Qualifications prescribed for teachers in your county or town. How selected.
How are school books selected? Are they free to pupils? Advantages and disadvantages of free textbooks.
Evidence that public education is or is not a matter of common interest to the people of your community.
Examples of team work, or lack of it, in your community in the interest of the schools.
Are the methods by which school authorities are chosen in your community calculated to secure the best leadership?
How the duties relating to the schools are divided between your school board and the superintendent. Does your board perform any duties that should be performed by the superintendent, or vice versa? Explain.
Parent-teacher organizations in your community and their service.
DEVELOPMENT OF THE HIGH SCHOOL
Public education was long restricted to the elementary school. High schools were at first private academies designed to prepare for college the few who wished to continue their education. While they still continue to give preparation for college, their development in recent years has been largely for the benefit of the greater number of boys and girls who do not expect to go to college. The high school naturally made its first appearance in cities. It requires more elaborate equipment and more highly trained teachers, and its cost is at least twice that of elementary schools. These facts, together with the small and scattered population of rural communities, have been obstacles to the development of rural high schools. The consolidated school has in large measure removed these obstacles, and a high school education is rapidly becoming as available for rural boys and girls as for those who live in cities.
Report on:
The history of high school development in your community.
The percentage of pupils in your community who go to high school after completing the elementary school.
“What the high school does for my community.”
“My reasons for going (or not going) to high school.”
The cost per pupil in the high school in your community as compared with that in the elementary school.
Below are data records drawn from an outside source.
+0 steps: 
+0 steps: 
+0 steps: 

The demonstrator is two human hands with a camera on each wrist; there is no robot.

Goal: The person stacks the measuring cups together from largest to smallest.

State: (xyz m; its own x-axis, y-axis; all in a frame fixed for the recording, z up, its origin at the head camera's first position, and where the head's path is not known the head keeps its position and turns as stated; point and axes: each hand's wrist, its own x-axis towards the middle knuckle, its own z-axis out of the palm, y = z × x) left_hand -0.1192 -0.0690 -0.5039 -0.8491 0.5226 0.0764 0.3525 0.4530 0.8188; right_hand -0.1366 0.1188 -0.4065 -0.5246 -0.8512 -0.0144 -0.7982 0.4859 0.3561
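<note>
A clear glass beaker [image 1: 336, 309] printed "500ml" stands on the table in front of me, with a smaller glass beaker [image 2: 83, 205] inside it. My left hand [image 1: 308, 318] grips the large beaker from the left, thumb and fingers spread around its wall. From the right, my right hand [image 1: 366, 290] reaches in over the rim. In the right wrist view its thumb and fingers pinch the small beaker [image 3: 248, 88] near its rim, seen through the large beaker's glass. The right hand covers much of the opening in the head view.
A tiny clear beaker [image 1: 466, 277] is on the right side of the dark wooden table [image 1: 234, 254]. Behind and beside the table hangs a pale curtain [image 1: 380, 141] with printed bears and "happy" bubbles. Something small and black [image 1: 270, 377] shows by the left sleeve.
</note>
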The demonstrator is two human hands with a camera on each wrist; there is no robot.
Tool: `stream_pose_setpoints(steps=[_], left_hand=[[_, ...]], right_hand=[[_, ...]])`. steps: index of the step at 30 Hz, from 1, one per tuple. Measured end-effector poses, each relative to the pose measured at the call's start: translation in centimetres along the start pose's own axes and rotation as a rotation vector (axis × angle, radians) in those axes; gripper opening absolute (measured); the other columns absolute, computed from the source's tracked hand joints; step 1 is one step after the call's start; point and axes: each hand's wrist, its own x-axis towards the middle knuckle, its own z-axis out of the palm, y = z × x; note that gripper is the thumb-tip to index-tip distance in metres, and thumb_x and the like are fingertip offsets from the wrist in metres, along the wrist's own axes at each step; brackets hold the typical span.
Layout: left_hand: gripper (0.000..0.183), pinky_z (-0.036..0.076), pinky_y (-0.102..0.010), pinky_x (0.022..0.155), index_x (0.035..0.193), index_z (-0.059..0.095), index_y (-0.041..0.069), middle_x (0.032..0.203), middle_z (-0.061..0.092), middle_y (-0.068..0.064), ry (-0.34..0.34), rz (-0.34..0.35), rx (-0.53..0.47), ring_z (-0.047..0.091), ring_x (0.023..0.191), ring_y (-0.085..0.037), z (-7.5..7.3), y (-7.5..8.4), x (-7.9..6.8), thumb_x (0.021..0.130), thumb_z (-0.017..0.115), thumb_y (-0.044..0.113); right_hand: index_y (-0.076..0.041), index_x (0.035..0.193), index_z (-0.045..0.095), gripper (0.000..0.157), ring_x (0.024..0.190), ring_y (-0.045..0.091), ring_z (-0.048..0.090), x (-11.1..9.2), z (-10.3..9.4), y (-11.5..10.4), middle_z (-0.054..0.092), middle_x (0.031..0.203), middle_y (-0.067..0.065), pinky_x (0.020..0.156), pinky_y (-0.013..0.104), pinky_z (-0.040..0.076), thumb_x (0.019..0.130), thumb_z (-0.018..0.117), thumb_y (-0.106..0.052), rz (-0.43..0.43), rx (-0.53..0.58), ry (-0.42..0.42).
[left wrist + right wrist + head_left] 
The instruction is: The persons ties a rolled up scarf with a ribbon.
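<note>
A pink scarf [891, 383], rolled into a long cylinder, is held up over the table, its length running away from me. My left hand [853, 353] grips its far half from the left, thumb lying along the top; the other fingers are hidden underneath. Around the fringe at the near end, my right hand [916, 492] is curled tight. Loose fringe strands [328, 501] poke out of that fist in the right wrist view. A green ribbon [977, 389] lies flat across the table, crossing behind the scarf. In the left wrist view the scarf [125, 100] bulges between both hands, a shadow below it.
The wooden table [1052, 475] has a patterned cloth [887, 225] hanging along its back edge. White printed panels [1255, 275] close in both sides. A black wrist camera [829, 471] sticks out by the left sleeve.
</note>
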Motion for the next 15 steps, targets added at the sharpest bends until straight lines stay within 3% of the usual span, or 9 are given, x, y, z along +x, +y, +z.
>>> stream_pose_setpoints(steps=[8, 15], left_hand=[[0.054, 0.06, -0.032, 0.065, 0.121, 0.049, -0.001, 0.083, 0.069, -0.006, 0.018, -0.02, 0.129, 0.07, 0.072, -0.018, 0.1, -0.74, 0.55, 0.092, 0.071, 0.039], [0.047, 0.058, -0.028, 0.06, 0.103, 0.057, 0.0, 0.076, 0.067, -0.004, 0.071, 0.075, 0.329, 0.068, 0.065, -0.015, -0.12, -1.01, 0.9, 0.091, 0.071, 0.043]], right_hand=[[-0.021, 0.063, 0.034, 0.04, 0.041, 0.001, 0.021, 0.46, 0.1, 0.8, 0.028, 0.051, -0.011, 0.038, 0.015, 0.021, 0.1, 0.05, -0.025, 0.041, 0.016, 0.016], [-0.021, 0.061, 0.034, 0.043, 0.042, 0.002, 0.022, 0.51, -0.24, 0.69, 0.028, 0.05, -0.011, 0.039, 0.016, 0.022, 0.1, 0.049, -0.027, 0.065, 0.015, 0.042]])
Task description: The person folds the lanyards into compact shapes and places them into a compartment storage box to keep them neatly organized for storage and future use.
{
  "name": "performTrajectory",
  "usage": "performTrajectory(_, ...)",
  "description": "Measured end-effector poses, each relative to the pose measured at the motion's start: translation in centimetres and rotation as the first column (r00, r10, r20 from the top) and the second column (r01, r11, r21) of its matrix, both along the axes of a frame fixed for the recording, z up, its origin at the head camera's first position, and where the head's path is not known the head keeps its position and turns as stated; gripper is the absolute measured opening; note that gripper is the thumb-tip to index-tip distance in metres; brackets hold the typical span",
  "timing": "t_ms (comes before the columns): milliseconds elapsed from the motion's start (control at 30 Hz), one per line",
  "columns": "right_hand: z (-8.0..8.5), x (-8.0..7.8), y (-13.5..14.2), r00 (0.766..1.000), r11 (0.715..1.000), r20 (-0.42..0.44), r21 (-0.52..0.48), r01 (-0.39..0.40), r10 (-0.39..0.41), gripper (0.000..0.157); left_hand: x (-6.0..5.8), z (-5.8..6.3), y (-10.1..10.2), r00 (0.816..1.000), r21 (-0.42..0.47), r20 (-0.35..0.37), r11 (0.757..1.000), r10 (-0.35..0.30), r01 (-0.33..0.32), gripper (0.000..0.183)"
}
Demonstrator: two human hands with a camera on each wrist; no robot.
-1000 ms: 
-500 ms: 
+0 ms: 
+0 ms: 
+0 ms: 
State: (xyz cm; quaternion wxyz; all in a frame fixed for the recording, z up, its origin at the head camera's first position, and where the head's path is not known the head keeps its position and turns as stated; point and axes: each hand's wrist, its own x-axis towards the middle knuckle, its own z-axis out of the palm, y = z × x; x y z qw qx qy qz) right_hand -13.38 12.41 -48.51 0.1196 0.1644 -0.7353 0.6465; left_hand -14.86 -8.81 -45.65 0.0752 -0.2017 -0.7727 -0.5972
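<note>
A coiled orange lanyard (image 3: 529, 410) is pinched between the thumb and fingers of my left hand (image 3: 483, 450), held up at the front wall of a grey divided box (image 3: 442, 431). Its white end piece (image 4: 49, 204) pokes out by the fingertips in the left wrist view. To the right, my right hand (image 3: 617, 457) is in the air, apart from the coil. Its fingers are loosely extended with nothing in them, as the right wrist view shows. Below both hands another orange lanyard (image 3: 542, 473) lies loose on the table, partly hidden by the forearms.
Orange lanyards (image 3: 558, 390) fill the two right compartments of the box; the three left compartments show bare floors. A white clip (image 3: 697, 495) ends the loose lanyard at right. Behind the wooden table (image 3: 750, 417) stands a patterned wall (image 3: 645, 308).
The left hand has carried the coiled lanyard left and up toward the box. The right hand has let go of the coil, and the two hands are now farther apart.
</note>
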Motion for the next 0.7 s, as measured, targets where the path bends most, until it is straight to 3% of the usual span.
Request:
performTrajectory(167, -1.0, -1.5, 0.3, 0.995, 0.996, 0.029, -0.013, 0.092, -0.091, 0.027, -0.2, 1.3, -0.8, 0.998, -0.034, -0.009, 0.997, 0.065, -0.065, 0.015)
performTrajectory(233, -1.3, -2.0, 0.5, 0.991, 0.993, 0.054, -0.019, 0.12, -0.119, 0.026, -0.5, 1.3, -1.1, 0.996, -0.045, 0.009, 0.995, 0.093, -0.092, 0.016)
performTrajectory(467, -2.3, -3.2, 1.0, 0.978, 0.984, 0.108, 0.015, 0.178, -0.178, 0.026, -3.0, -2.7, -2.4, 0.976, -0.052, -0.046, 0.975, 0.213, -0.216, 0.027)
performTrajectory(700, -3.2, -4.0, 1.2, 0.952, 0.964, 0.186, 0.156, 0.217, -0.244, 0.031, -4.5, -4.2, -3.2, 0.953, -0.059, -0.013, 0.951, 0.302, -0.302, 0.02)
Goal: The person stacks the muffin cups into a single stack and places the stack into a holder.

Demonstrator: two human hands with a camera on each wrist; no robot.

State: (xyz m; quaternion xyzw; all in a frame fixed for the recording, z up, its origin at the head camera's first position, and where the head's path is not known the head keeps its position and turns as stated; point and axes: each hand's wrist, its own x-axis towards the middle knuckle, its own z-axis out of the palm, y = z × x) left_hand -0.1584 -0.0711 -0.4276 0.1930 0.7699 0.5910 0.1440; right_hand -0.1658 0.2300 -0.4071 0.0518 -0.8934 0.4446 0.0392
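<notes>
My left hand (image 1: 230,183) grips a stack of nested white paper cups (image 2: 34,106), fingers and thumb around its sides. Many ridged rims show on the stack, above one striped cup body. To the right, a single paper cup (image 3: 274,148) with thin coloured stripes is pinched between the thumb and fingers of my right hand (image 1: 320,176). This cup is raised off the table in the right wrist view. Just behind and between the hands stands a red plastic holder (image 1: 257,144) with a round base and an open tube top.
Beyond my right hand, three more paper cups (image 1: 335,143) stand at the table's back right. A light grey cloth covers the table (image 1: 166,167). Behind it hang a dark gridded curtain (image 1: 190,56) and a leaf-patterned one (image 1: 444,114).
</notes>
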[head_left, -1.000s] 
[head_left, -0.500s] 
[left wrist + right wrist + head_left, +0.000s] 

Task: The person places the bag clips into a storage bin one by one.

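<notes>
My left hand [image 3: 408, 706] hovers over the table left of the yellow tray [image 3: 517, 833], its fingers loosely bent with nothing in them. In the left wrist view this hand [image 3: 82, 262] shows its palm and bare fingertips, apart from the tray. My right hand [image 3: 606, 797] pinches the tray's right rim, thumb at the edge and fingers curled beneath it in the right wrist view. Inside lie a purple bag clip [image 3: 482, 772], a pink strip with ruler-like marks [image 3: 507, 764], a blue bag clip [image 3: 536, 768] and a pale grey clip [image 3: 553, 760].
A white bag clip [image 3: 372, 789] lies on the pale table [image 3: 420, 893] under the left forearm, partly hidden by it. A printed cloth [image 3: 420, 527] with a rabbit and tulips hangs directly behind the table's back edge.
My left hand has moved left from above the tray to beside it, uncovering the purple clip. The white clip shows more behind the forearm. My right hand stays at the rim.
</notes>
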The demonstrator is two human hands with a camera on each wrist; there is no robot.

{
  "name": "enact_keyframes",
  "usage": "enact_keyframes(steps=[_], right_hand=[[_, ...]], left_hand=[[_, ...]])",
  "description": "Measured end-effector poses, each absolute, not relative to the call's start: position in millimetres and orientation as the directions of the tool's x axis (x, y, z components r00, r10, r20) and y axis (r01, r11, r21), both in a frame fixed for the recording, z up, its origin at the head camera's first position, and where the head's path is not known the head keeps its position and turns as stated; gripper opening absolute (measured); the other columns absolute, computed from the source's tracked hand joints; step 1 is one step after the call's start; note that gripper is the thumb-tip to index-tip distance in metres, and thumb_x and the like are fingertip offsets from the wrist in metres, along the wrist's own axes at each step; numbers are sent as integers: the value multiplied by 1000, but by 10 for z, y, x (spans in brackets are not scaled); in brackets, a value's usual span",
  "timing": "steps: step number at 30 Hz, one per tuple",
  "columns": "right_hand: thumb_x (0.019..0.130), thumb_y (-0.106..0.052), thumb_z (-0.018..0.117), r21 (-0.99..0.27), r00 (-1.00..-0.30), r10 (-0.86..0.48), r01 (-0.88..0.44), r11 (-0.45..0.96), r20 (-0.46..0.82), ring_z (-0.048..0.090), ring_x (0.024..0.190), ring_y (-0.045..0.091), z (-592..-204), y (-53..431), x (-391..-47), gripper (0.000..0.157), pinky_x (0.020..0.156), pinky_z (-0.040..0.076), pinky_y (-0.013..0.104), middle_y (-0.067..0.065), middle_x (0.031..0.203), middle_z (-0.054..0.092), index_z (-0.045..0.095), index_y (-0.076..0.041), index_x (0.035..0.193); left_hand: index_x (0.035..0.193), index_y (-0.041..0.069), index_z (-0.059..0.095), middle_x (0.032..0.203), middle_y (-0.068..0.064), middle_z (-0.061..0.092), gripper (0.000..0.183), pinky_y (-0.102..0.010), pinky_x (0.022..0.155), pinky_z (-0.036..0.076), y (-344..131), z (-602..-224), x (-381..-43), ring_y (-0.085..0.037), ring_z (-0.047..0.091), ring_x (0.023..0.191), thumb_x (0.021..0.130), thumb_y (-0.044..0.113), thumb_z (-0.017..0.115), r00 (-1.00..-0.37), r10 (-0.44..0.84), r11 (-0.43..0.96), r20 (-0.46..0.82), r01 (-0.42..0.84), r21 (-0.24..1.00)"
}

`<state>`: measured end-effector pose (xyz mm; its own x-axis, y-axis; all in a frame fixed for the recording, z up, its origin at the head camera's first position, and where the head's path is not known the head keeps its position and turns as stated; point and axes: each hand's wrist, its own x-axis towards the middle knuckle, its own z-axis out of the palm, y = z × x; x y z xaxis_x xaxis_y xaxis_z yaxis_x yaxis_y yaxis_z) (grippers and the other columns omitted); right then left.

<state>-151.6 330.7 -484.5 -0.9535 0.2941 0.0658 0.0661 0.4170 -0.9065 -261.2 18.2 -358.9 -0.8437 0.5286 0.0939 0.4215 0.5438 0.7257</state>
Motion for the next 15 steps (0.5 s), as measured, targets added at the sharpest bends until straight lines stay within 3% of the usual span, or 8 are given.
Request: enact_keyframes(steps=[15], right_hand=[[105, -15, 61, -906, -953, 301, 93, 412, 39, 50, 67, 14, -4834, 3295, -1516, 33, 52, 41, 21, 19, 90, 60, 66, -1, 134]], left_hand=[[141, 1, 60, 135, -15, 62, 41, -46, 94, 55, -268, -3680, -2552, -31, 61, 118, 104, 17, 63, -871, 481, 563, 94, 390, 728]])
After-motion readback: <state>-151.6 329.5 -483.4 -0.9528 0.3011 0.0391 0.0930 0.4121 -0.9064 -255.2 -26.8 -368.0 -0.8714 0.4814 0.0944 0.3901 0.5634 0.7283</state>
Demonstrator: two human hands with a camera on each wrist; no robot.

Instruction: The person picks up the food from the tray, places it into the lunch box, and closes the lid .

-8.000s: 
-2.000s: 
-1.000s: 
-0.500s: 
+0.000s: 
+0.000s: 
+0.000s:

Education must not only be within the reach of every citizen of a democracy, but it must be of a kind that will fit him to play well his part as a member of the community.
EDUCATION FOR PHYSICAL FITNESS
The public schools now give more attention than formerly to the physical education and welfare of the pupils (see Chapter xx, pp. 314, 315). The wide prevalence of physical defects disclosed in the effort to raise an army during the recent war will doubtless cause still greater emphasis to be placed on this aspect of education. Physical fitness is the foundation of good citizenship. Provision for physical education and welfare has found its way into rural schools more slowly than in city schools, as the following table shows. But our nation can be neither efficient nor fully democratic until the physical well-being of all its citizens is provided for, and the responsibility rests largely with the public school.